Initial Professional Development (IPD)
Initial Professional Development (IPD) is a pattern of learning undertaken by a graduate mathematician to develop the range of skills and competences needed to achieve professional status.
- What is the IPD Scheme (IPDS)?
- How does the IPDS work?
- What do I do with my forms?
- Status of the IPDS
- Optional Periodic Reports
- Getting help from your employer
- Advice, mentoring and your assessor
- Using the competences
- Documentary evidence
- Comments on the IPD Scheme
- Download IPDS forms
The IPDS is a recording and assessment procedure that helps you to acquire the skills and knowledge you require to help you, as a graduate mathematician, to qualify for Chartered Mathematician (CMath) during your period of post-graduate training and experience. While IPD is intended primarily for those seeking chartered designations, most of the provisions are relevant to those seeking MIMA corporate membership.
The steps involved:
- decide what your current levels of competence are.
- follow a plan of learning appropriate to your needs.
- record your achievements in raising those levels.
You should find an assessor or mentor in your employers’ organisation to guide your learning activities and sign off your claims.

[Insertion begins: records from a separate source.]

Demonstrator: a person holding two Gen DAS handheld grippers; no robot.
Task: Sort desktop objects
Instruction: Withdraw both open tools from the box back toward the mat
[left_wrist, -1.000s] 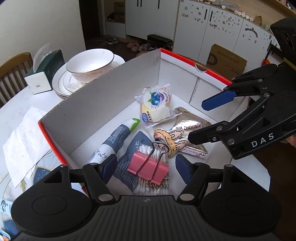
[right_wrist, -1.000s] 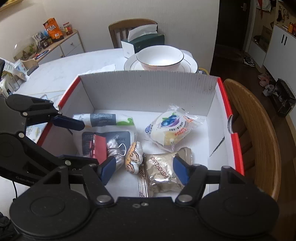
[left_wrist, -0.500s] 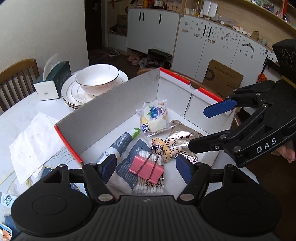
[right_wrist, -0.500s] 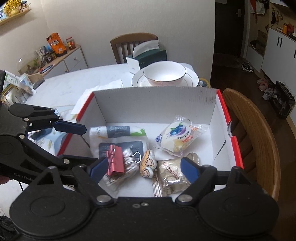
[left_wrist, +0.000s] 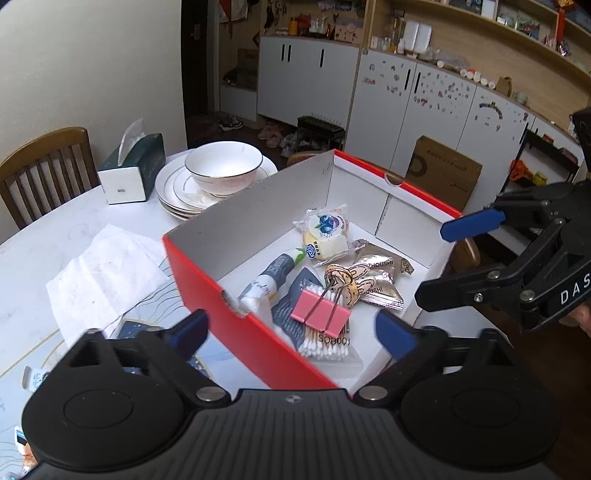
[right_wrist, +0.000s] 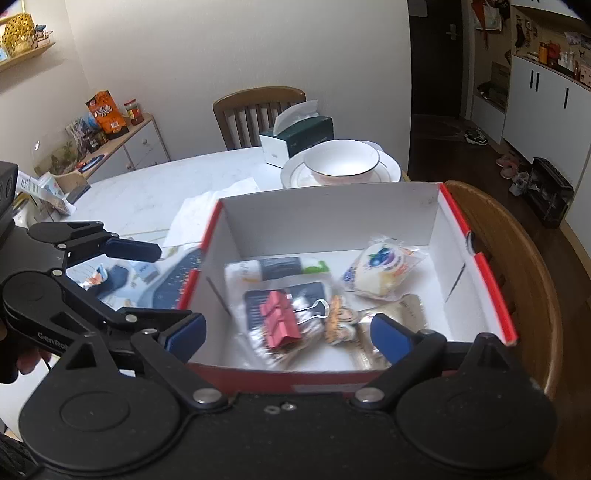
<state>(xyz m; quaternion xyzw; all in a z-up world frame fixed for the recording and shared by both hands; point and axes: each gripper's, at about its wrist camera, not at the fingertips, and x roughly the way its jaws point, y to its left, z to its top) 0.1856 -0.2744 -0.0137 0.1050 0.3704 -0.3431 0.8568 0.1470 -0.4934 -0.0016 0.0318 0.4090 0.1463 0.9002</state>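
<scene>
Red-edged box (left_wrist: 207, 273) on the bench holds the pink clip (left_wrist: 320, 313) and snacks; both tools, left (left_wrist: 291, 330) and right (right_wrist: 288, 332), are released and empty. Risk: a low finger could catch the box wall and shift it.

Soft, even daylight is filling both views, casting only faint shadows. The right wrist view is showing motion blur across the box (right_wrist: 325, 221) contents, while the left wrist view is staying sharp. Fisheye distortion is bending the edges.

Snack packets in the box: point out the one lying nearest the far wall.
The blueberry-print packet, clear wrap around a pale yellow cake. It lies closest to the far wall of the box; the silver foil packet lies nearer the cameras, beside the pink binder clip.
</scene>
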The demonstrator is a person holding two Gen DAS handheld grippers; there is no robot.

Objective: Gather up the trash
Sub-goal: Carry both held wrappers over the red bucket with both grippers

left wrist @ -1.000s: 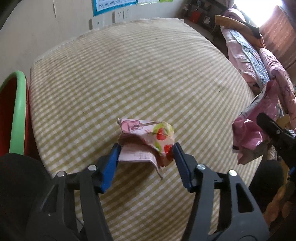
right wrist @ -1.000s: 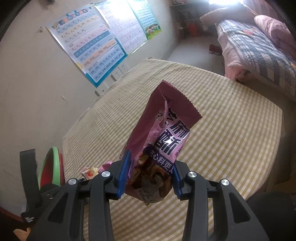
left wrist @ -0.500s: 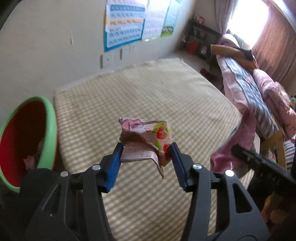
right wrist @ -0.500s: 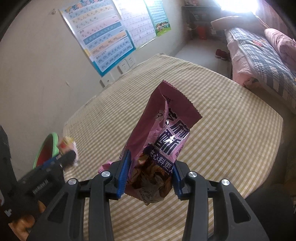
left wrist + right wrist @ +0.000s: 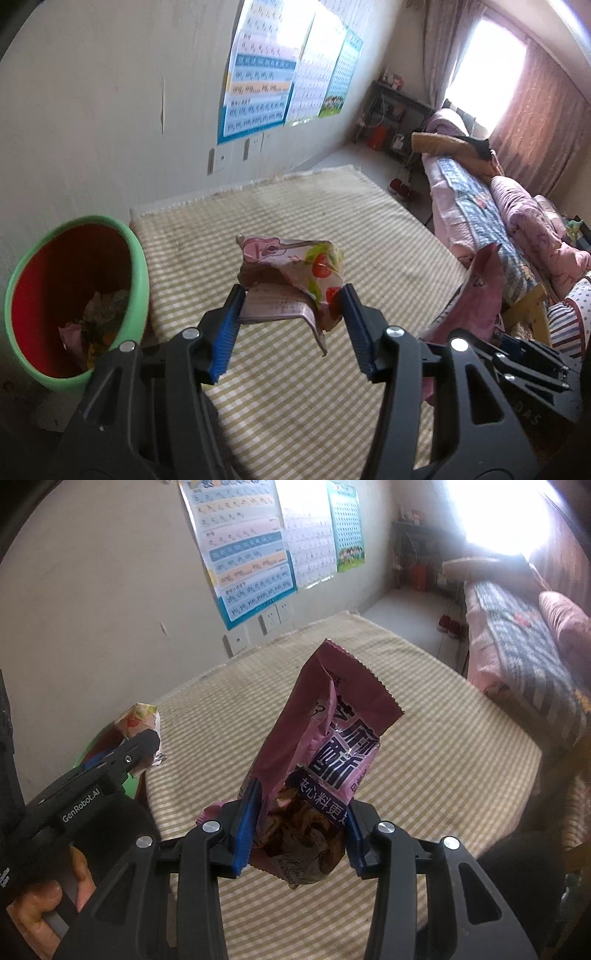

There are three forms to help you (which can be downloaded):
IPDS 1 allows you to make an annual assessment of current levels of appropriate competences.
IPDS 2 documents your claims of achievements that have resulted in improved competence levels.
IPDS 3 lists your assessors or mentors that have advised you and are supporting your claims.
In addition, IPDS 4 provides detailed descriptions of the competences listed in IPDS 1.
The information required in the forms IPDS 1-3 will form the basis of your submission for CMath designation, whether you use these forms or those of an equivalent, approved graduate training scheme.
Periodic Reports are an optional addition to the scheme to help you focus your thinking and rationalise your learning activities (see below).
CPD – continuing professional development – should run in parallel with IPD. Once you have achieved CMath status, you should continue to practice CPD.
The forms are primarily intended for you to use as part of your annual appraisal with your employer. They also serve as a means of self-assessment to chart your progress towards achieving CMath designation. You may send them annually to the IMA to be put on your record.
There are two versions of each form to choose from:
- Word - to complete electronically and email to email@example.com
- PDF - to print and post them to the Membership Department at the IMA.
The IPDS does not seek to overburden you. You should keep your records to a reasonable level, and make best use of your employer’s documentary systems. It will be valuable if you can get your workplace manager (preferred) or colleagues to assess your achievement of the IMA competences.
The IPDS is a voluntary scheme. It does not constitute a formal agreement between you and the IMA, nor between you and your employer. However, its success will depend on your initiative and on you having a constructive relationship with your employer.
Graduates must achieve the appropriate competences listed and defined in IPDS 4 before applying to become chartered mathematicians of the Institute of Mathematics and its Applications. The IMA competences set the threshold standard for chartered mathematicians. They are arranged in three categories:
- mathematical (M) – reflecting the application of the skills that you learned on your degree course
- generic (G) – reflecting the transferable skills necessary it today’s working world
- specific (S) – reflecting the demands of your particular industry sector.
You must achieve all the mathematical and generic competences, and all the specific competences that apply to your employment sector.
The Membership Committee will consider your IPD record. They will take your claims for competence into account when coming to a decision. They review every application on its merits and assess each candidate on an individual basis. Their review will take account of competences that you claim at levels above the target as well as competences where you have not met the target or consider a competence ‘not applicable’.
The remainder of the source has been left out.